* DIRECTIONS
Within the material below, find each line bearing the word "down" and present it.
(Beginning of MATERIALS PROVIDED)
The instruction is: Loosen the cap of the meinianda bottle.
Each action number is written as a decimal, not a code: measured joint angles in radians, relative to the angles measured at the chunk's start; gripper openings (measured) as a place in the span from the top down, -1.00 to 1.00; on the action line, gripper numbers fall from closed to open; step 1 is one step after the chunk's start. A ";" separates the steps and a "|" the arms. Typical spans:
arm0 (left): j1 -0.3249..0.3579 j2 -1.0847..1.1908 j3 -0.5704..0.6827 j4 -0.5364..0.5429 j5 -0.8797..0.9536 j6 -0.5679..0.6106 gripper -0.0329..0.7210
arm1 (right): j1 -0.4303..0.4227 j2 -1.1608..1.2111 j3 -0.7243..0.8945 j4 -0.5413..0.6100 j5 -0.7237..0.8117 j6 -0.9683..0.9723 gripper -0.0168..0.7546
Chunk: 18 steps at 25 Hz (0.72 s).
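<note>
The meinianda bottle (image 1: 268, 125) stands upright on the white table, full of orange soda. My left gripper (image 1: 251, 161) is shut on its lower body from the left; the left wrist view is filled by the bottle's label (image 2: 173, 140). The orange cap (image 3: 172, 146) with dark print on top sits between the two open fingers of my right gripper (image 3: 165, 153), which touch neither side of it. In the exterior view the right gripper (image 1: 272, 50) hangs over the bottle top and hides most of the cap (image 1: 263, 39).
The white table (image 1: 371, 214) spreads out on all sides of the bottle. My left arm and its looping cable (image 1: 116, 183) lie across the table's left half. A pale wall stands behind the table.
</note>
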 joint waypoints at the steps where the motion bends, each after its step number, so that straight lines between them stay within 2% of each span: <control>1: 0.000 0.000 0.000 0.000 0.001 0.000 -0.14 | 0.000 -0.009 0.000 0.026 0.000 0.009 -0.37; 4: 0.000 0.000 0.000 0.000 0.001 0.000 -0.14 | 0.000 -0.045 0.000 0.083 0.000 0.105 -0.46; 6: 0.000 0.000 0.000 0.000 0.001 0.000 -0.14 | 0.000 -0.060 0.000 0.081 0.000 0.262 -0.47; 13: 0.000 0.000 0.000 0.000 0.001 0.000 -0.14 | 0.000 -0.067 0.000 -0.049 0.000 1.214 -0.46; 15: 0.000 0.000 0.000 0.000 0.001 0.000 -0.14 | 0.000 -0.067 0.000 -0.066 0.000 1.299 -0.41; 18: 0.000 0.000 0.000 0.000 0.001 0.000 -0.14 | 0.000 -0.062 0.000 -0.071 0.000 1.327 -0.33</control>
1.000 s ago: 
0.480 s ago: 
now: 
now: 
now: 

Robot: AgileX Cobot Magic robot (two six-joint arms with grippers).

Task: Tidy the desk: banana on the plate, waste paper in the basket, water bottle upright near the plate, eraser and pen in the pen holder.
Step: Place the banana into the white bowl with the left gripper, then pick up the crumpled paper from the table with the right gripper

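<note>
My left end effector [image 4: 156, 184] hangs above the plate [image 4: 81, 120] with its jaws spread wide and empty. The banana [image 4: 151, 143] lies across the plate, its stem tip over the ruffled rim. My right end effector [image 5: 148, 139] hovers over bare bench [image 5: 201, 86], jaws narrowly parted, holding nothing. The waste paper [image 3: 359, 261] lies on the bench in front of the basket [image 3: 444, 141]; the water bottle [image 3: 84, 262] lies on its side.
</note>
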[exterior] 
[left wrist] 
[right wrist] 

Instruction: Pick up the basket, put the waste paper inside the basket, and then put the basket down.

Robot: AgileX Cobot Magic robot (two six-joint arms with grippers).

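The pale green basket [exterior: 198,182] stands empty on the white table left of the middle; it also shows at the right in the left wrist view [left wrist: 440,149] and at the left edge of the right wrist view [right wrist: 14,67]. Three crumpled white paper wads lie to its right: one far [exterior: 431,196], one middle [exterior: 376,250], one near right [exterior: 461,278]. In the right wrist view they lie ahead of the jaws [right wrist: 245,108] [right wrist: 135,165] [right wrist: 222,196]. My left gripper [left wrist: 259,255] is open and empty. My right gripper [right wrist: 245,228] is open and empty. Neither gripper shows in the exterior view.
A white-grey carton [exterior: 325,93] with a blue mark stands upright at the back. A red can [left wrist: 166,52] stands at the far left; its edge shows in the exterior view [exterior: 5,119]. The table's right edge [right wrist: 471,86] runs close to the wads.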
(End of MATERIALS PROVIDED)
* RESULT
Each action number is written as a decimal, not a code: measured joint angles in radians, relative to the angles measured at the chunk's start; gripper openings (measured) as a place in the span from the top down, -1.00 to 1.00; on the action line, gripper numbers fall from closed to open; step 1 is one step after the chunk's start. A ";" separates the steps and a "|" the arms. Typical spans:
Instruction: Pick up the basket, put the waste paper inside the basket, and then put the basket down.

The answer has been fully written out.